*** Opening Extracted data ***

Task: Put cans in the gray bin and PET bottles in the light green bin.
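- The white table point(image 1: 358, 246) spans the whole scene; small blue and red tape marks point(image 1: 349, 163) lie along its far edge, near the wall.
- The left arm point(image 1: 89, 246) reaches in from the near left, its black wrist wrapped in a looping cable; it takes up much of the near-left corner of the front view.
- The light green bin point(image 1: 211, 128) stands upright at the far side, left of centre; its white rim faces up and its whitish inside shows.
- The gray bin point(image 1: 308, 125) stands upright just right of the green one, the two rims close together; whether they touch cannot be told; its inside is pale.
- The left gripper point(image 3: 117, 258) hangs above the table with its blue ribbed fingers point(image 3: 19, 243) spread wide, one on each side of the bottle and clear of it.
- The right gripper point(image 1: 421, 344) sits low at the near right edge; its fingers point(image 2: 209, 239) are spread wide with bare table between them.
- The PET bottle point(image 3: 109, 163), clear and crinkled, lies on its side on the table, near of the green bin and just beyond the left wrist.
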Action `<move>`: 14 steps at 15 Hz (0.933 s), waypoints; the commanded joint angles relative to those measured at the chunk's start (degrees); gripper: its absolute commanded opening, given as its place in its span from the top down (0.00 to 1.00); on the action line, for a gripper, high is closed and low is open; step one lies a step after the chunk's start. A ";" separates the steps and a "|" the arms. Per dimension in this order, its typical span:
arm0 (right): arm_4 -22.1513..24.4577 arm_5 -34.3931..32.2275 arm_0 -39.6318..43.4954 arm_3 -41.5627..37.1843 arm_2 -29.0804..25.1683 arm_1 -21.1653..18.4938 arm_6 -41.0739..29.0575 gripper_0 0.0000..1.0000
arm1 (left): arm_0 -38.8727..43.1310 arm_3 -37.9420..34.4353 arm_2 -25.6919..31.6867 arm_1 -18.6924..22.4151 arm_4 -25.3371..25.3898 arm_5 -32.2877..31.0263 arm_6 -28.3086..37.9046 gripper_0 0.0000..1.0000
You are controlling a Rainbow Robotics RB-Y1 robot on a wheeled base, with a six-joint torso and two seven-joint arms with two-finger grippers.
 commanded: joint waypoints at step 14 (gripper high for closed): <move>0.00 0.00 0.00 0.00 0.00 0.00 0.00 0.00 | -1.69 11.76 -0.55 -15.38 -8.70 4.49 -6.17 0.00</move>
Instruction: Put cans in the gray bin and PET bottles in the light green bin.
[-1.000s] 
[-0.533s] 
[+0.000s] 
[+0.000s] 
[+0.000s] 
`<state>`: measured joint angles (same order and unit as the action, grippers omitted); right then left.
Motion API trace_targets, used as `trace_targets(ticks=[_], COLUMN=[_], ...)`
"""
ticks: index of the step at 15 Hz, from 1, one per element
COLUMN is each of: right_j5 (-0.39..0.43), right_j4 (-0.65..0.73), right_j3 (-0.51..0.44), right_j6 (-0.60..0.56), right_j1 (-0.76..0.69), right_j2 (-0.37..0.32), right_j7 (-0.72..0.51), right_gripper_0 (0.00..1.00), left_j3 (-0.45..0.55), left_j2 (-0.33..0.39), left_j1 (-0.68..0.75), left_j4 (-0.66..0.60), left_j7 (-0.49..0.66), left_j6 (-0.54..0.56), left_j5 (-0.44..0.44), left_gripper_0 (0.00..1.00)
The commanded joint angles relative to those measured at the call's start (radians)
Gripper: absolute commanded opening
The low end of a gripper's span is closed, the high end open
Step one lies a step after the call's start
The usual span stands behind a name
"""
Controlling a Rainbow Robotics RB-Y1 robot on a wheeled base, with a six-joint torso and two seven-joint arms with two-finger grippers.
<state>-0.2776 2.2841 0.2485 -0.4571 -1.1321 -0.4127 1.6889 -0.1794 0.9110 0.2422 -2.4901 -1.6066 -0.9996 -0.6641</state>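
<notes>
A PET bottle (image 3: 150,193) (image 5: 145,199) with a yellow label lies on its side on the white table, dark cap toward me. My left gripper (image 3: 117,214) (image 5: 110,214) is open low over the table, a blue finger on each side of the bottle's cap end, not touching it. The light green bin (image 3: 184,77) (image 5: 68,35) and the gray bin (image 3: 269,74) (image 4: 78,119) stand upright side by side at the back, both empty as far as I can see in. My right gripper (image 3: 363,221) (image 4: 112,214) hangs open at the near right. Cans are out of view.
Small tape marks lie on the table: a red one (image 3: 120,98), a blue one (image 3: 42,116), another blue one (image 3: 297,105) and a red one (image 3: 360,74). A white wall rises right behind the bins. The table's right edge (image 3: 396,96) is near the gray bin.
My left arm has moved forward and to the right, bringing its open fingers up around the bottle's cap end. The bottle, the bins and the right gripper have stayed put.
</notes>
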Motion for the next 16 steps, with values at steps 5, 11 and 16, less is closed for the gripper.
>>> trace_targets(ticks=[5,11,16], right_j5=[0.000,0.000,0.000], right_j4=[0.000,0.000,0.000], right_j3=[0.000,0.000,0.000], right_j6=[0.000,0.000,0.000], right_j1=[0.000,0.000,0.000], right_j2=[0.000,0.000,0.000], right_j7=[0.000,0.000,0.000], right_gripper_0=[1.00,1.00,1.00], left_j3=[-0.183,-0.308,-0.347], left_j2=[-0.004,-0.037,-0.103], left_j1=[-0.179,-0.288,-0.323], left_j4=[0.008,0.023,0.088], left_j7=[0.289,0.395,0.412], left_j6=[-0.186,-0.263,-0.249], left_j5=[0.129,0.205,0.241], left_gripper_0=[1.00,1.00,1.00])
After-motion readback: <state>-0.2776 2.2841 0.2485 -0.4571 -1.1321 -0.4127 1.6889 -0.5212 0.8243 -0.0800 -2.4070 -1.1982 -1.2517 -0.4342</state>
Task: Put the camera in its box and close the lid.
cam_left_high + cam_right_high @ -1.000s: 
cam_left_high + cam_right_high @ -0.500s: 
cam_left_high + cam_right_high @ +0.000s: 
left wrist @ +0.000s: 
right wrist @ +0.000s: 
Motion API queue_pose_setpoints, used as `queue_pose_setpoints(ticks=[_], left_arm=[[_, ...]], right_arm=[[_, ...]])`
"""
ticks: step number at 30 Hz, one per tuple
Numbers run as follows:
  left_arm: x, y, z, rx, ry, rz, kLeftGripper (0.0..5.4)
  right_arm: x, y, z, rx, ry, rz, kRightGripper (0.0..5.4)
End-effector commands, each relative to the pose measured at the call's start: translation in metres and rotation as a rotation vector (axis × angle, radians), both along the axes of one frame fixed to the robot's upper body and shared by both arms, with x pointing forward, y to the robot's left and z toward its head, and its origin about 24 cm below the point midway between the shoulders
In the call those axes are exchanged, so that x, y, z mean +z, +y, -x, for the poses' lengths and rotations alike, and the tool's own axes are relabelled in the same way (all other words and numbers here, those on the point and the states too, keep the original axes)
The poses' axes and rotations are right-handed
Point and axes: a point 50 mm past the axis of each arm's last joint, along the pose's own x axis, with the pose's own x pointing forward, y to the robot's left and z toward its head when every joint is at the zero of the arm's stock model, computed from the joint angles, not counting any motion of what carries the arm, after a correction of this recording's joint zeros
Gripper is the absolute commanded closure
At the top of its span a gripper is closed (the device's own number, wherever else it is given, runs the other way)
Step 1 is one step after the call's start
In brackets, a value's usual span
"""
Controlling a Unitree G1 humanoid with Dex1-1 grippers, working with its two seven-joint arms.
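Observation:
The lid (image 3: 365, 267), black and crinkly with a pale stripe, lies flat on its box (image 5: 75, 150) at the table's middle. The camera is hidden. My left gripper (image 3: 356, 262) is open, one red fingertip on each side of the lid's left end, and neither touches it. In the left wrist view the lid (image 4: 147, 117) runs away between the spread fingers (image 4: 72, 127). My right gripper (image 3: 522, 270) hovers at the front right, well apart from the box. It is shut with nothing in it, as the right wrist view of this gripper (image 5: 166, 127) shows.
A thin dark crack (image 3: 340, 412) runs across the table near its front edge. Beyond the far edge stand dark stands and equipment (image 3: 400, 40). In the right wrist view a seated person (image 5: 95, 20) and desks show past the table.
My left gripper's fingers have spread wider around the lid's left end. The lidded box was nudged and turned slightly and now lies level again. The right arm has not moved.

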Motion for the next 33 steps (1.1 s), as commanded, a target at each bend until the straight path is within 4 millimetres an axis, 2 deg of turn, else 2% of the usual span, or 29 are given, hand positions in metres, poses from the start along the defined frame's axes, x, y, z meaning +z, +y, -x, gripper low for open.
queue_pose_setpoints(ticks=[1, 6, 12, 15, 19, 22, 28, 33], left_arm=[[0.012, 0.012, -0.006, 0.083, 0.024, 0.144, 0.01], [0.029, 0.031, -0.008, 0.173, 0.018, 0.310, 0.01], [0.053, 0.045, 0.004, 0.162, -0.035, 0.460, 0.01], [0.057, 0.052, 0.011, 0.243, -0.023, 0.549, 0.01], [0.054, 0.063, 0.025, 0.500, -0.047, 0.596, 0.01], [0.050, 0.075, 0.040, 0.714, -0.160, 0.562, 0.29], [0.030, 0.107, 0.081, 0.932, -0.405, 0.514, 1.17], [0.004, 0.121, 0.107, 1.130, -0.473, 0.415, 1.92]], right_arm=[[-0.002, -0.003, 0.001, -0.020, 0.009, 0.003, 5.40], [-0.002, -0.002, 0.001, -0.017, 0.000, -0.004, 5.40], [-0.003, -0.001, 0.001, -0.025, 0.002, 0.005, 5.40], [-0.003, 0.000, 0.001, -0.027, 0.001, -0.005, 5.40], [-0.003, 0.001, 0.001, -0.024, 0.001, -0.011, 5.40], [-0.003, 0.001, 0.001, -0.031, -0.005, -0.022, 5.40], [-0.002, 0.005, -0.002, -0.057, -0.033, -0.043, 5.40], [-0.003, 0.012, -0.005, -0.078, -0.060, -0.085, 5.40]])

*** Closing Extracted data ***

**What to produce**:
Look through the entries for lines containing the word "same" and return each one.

**Result**:
`<state>`: measured joint angles (same order and unit as the action, grippers omitted); right then left.
In the call those axes are exchanged, so that x, y, z mean +z, +y, -x, for the poses' lengths and rotations alike, and the tool's own axes are relabelled in the same way (all other words and numbers here, those on the point and the states too, keep the original axes)

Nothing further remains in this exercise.